* **Exercise brief**
From the first line to the last, print the data exactly.

* **Input**

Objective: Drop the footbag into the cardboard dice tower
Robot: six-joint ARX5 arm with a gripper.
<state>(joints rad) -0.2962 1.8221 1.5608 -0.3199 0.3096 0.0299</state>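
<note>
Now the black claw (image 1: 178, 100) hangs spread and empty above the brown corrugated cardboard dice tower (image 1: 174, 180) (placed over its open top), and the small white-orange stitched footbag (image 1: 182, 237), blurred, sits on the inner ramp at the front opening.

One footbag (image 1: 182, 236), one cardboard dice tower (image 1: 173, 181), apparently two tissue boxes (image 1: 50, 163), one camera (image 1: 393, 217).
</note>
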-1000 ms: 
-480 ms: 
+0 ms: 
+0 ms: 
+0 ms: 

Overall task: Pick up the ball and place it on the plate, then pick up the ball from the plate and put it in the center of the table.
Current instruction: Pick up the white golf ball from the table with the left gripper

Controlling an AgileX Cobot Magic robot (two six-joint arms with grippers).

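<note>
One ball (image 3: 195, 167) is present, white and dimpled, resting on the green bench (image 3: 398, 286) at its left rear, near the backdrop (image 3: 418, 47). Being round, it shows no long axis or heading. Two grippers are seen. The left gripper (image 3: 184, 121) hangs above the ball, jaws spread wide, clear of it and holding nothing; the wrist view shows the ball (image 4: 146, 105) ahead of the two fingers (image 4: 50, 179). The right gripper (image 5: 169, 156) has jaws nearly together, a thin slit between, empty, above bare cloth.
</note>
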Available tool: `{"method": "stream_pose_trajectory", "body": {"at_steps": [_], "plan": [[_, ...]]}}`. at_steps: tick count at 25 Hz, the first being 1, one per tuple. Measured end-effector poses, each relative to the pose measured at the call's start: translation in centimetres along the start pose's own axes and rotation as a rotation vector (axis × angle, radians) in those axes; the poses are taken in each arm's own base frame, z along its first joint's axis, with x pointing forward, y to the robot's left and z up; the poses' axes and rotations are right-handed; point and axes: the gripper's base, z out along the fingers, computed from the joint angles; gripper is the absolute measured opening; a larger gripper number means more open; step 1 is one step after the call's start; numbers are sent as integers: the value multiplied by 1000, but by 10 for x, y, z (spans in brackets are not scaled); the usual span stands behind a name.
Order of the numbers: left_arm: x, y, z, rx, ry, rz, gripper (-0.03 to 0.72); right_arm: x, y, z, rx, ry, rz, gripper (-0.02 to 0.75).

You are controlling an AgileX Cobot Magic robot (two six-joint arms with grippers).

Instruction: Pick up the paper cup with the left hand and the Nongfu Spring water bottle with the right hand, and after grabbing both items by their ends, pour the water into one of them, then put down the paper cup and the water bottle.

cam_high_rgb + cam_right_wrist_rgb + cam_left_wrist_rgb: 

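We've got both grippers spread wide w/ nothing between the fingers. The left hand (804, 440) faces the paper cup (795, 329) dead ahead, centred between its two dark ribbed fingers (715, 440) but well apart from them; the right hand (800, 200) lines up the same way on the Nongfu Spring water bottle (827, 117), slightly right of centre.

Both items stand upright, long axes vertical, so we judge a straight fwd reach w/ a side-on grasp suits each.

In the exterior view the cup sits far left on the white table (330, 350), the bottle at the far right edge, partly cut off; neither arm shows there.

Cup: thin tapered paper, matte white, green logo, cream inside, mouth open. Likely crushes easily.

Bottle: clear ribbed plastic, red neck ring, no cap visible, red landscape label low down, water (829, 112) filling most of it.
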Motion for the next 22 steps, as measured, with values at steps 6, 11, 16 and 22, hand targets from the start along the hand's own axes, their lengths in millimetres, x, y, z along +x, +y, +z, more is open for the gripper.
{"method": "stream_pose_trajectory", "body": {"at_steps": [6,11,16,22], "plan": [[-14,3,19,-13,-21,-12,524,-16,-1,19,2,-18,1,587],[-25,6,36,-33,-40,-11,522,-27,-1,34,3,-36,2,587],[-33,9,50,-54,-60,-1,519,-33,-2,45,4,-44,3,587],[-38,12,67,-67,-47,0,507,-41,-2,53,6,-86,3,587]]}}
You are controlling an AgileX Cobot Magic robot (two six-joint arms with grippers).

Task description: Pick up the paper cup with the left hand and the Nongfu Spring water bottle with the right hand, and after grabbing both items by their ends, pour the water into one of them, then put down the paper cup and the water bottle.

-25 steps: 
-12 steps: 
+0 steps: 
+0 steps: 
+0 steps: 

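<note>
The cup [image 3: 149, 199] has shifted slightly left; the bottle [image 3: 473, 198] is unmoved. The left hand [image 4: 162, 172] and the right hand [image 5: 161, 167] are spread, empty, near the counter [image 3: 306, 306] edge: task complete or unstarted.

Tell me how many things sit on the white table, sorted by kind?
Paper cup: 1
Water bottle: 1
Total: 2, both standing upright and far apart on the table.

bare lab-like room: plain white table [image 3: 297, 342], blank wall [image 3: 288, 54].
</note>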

* **Answer to the exercise**
Objective: Drop the footbag into the cardboard dice tower
Robot: six-joint ARX5 arm with a gripper.
<state>(joints rad) -0.2962 1.8221 1.5608 -0.3199 0.3096 0.0299</state>
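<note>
Now the black claw (image 1: 178, 100) hangs spread and empty above the brown corrugated cardboard dice tower (image 1: 174, 180) (placed over its open top), and the small white-orange stitched footbag (image 1: 182, 237), blurred, sits on the inner ramp at the front opening.

One footbag (image 1: 182, 236), one cardboard dice tower (image 1: 173, 181), apparently two tissue boxes (image 1: 50, 163), one camera (image 1: 393, 217).
</note>
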-1000 ms: 
-480 ms: 
+0 ms: 
+0 ms: 
+0 ms: 

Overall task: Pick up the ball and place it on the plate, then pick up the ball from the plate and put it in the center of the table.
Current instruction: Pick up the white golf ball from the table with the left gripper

Controlling an AgileX Cobot Magic robot (two six-joint arms with grippers).

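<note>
One ball (image 3: 195, 167) is present, white and dimpled, resting on the green bench (image 3: 398, 286) at its left rear, near the backdrop (image 3: 418, 47). Being round, it shows no long axis or heading. Two grippers are seen. The left gripper (image 3: 184, 121) hangs above the ball, jaws spread wide, clear of it and holding nothing; the wrist view shows the ball (image 4: 146, 105) ahead of the two fingers (image 4: 50, 179). The right gripper (image 5: 169, 156) has jaws nearly together, a thin slit between, empty, above bare cloth.
</note>
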Available tool: `{"method": "stream_pose_trajectory", "body": {"at_steps": [_], "plan": [[_, ...]]}}`. at_steps: tick count at 25 Hz, the first being 1, one per tuple. Measured end-effector poses, each relative to the pose measured at the call's start: translation in centimetres along the start pose's own axes and rotation as a rotation vector (axis × angle, radians) in those axes; the poses are taken in each arm's own base frame, z along its first joint's axis, with x pointing forward, y to the robot's left and z up; the poses' axes and rotations are right-handed; point and axes: the gripper's base, z out along the fingers, computed from the joint angles; gripper is the absolute measured opening; a larger gripper number means more open; step 1 is one step after the call's start; numbers are sent as integers: the value multiplied by 1000, but by 10 for x, y, z (spans in brackets are not scaled); the usual span stands behind a name.
Order of the numbers: left_arm: x, y, z, rx, ry, rz, gripper (-0.03 to 0.72); right_arm: x, y, z, rx, ry, rz, gripper (-0.02 to 0.75).

You are controlling an AgileX Cobot Magic robot (two six-joint arms with grippers).

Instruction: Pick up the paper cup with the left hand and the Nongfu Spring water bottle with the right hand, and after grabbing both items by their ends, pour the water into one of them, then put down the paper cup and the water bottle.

cam_high_rgb + cam_right_wrist_rgb + cam_left_wrist_rgb: 

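We've got both grippers spread wide w/ nothing between the fingers. The left hand (804, 440) faces the paper cup (795, 329) dead ahead, centred between its two dark ribbed fingers (715, 440) but well apart from them; the right hand (800, 200) lines up the same way on the Nongfu Spring water bottle (827, 117), slightly right of centre.

Both items stand upright, long axes vertical, so we judge a straight fwd reach w/ a side-on grasp suits each.

In the exterior view the cup sits far left on the white table (330, 350), the bottle at the far right edge, partly cut off; neither arm shows there.

Cup: thin tapered paper, matte white, green logo, cream inside, mouth open. Likely crushes easily.

Bottle: clear ribbed plastic, red neck ring, no cap visible, red landscape label low down, water (829, 112) filling most of it.
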Motion for the next 22 steps, as measured, with values at steps 6, 11, 16 and 22, hand targets from the start along the hand's own axes, their lengths in millimetres, x, y, z along +x, +y, +z, more is open for the gripper.
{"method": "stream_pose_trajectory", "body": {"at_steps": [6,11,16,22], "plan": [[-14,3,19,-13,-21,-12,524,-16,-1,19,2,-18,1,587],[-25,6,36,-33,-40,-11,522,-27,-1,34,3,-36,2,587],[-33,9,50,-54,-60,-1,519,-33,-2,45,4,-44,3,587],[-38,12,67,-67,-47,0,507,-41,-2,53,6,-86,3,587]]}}
You are controlling an AgileX Cobot Magic robot (two six-joint arms with grippers).

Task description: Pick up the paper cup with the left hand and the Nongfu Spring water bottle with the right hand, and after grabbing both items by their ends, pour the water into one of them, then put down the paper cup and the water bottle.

-25 steps: 
-12 steps: 
+0 steps: 
+0 steps: 
+0 steps: 

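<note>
The cup [image 3: 149, 199] has shifted slightly left; the bottle [image 3: 473, 198] is unmoved. The left hand [image 4: 162, 172] and the right hand [image 5: 161, 167] are spread, empty, near the counter [image 3: 306, 306] edge: task complete or unstarted.

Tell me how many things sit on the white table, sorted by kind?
Paper cup: 1
Water bottle: 1
Total: 2, both standing upright and far apart on the table.

bare lab-like room: plain white table [image 3: 297, 342], blank wall [image 3: 288, 54].
</note>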

This output has been given in full.